## What you are asked to do
Transcribe word for word the lines below from the line with "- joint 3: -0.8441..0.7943" through the line with "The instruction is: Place", ends included.

--------------------

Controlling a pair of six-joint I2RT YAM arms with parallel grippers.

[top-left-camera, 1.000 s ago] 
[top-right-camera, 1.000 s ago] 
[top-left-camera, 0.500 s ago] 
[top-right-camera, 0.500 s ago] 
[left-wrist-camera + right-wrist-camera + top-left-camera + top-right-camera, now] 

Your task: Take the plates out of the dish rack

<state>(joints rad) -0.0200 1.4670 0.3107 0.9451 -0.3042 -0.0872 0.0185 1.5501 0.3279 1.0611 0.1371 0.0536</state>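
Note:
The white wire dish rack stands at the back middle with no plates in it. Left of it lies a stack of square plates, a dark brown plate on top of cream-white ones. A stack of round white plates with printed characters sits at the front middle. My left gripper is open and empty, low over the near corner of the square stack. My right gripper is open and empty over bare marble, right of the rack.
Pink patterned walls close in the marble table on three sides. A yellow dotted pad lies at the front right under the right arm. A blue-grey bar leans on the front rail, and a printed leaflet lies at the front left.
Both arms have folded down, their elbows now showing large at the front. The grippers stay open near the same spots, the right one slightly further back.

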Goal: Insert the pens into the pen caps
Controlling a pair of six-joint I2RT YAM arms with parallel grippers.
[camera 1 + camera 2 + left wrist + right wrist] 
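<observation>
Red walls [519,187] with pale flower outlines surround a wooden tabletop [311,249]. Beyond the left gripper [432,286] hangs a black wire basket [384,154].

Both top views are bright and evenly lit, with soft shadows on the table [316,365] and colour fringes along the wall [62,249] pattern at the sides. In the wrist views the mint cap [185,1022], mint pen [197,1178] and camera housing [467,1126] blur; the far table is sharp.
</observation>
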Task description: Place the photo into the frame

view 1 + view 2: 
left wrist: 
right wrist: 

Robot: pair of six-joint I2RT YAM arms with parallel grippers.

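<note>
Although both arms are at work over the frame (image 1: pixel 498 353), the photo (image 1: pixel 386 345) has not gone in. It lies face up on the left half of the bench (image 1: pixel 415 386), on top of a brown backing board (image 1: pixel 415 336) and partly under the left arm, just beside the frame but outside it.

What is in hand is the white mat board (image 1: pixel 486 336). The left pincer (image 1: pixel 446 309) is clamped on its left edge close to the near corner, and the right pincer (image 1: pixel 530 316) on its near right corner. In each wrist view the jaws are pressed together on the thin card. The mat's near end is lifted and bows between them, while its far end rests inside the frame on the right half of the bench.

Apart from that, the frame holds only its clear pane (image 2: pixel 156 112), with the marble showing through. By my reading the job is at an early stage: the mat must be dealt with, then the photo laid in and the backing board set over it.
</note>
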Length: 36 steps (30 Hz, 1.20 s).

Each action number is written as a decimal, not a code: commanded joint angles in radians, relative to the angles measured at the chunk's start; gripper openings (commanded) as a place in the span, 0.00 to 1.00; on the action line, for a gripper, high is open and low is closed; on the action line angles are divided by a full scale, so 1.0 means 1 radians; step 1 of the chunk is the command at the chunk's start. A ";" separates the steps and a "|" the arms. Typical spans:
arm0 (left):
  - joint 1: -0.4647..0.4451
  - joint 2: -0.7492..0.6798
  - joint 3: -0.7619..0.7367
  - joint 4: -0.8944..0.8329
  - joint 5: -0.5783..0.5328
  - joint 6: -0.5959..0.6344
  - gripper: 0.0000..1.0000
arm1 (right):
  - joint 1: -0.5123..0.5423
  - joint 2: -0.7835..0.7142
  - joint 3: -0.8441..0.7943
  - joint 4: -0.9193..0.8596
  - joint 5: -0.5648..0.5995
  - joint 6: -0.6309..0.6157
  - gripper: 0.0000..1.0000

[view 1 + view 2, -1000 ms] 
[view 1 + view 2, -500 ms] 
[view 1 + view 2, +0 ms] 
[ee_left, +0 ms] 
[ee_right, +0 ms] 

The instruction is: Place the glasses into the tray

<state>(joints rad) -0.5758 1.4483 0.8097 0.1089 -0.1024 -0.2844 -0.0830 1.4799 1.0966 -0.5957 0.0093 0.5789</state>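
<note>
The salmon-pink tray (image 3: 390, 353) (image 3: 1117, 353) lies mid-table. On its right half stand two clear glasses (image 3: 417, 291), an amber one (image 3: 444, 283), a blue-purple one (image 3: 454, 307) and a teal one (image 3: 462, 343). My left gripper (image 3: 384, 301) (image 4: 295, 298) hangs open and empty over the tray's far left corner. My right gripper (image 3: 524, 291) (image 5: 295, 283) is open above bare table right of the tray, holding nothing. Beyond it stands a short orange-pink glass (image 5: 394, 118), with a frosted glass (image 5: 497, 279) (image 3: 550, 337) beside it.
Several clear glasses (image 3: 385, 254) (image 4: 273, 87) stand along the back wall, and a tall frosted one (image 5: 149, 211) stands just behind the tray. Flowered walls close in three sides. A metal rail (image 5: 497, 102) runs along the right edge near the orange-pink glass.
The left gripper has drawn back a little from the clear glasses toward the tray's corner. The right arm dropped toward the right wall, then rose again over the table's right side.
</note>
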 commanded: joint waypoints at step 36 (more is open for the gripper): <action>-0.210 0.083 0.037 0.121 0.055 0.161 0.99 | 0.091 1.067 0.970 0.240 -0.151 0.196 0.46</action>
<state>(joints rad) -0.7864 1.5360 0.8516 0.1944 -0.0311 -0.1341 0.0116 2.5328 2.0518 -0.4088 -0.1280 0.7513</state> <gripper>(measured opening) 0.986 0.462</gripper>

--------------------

## Answer space
  - joint 3: -0.8441..0.7943
  - joint 4: -0.9193..0.8596
  - joint 5: -0.5648..0.5995
  - joint 6: -0.6309..0.6157
  - gripper: 0.0000..1.0000

[view 1 + view 2, -1000 ms] 
[view 1 + view 2, -500 ms] 
[view 1 + view 2, +0 ms] 
[ee_left, +0 ms] 
[ee_right, +0 ms] 

The instruction is: Place the glasses into the tray

The answer is complete, and the exercise is done.